The extra bandwidth is nice, but I hardly ever push that limit. It's the
latency improvement (~200ms to ~50ms, IIRC) that makes the connection
qualitatively different.

------
Gracana
A little off topic here, but that name, Stuart Cheshire, seemed familiar.
Where would I have heard of him before? From some old game I used to play, I
thought. RoboWar? No... Bolo!

Great little game on the Macintosh. Networked game with tanks and pillboxes
and resources and alliances and a "little green man" who you could command to
run from your tank to harvest trees and place mines and buildings and roads.
Lots of interesting mechanics packed into one little game form 1987. You could
even write "AI" modules to help you out or run the game entirely. I think it
used token ring networking, but maybe that was only when it was played on
AppleTalk.

[http://en.wikipedia.org/wiki/Bolo_%281987_video_game%29](http://en.wikipedia.org/wiki/Bolo_%281987_video_game%29)

Text and pictures describing how to play:
[http://bishop.mc.duke.edu/bolo/guides/bolomanual/](http://bishop.mc.duke.edu/bolo/guides/bolomanual/)

------
PaulHoule
One of the core ideas of corporate ideology is that nine woman can have a baby
in a month.

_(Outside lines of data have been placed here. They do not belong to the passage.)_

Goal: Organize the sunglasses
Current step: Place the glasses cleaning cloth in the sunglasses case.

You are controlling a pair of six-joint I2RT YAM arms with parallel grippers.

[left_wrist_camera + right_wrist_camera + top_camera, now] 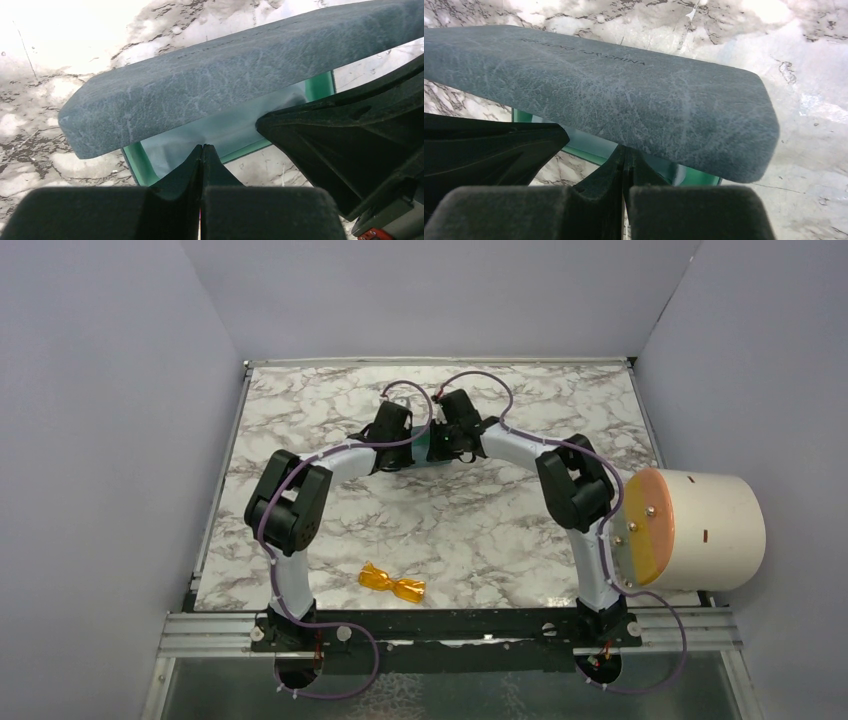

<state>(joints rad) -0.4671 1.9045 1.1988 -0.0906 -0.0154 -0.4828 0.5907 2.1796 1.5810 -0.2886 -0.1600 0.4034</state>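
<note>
Both closed — left hand, right hand — at ajar case; sunglasses visible only from top view.

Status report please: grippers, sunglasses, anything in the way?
Left gripper shut, right gripper shut, both at the open case. Sunglasses on table near its front edge, not held. Nothing covers them.

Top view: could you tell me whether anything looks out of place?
The sunglasses lie by the near edge of the table, apart from the case, whose lid stands ajar over a pale cloth. Left gripper and right gripper, both shut, are at it. Nothing looks spilled or damaged.
</note>
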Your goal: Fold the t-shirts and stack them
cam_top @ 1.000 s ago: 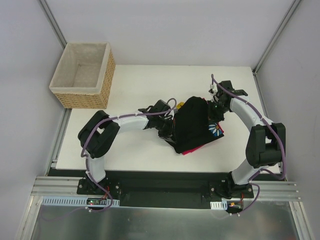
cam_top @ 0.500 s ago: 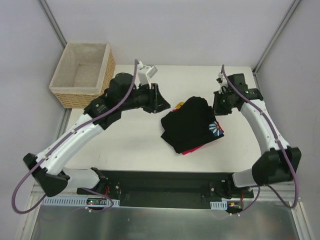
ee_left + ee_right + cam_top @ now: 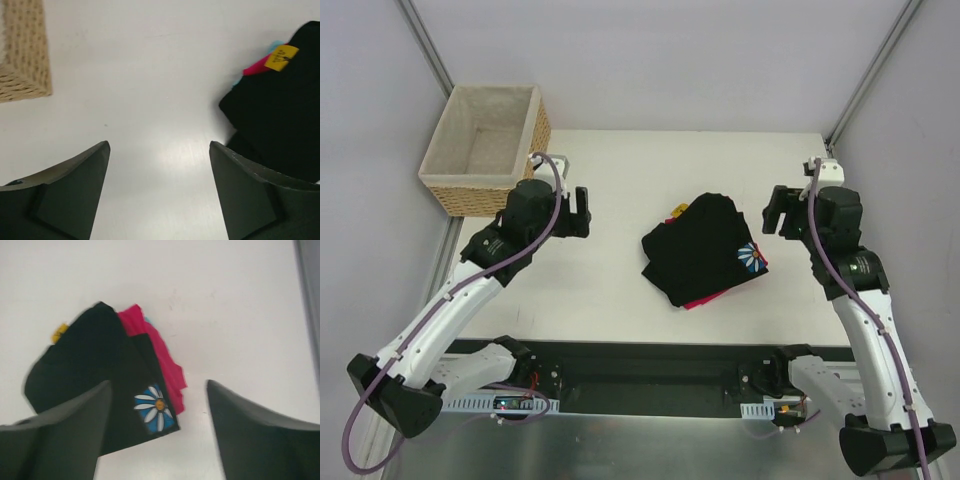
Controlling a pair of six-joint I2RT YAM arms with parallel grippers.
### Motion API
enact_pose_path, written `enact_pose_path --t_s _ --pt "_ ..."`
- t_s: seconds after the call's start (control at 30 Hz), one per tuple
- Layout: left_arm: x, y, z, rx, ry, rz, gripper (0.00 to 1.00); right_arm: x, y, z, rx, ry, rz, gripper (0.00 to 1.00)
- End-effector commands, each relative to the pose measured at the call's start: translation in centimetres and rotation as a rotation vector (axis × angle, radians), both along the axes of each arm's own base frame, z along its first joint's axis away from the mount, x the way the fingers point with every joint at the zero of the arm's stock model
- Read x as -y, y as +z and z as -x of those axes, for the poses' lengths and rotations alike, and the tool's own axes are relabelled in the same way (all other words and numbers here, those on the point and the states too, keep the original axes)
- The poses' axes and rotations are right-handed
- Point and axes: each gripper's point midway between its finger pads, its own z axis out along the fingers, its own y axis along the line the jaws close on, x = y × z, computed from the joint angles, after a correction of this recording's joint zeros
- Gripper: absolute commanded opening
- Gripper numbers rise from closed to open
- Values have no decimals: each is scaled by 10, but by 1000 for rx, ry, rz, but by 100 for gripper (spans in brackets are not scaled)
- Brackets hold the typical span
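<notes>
A white table is enclosed by pale grey walls. A woven wicker basket, lined with pale cloth, is set upright at the table's far left corner. Metal frame posts are seen rising from the table's far corners. A black rail is fixed along the table's near edge, and a grey metal sheet is laid just beyond that edge.
</notes>
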Motion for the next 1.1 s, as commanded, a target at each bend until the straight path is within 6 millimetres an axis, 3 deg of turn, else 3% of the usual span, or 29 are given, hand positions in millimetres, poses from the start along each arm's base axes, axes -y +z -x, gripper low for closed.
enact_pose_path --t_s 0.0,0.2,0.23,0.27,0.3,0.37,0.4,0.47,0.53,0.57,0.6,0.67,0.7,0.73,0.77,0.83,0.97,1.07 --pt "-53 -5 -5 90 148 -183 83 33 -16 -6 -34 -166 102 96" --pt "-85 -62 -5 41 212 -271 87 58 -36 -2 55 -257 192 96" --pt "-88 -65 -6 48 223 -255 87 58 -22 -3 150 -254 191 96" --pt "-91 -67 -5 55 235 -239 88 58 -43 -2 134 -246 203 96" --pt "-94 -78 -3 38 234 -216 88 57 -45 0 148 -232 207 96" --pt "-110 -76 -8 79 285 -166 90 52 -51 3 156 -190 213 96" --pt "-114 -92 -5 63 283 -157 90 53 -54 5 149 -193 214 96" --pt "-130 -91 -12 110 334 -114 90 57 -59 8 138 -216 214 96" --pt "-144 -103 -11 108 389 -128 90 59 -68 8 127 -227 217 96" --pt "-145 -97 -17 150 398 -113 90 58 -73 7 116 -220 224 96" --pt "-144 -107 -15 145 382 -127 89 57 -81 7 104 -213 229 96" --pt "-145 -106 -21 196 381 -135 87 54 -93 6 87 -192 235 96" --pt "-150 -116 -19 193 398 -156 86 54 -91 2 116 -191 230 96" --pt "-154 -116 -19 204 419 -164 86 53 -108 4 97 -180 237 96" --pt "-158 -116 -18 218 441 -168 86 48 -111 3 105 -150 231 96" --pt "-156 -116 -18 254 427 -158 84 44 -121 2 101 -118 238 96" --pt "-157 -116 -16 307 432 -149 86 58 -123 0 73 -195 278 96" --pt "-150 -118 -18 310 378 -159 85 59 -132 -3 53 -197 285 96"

It's the "throughput delusion".

Customers don't feel throughput, they feel latency. In fact, they don't feel
average latency, they feel worst case latency.

------
lilpirate
I've connection from a tier-1 network in India. It's a 6 mbps dedicated line
(a luxury for most) connected with fibre. ping 8.8.8.8 has delay time of ~40
ms. How's that possible considering the calculations given in this article?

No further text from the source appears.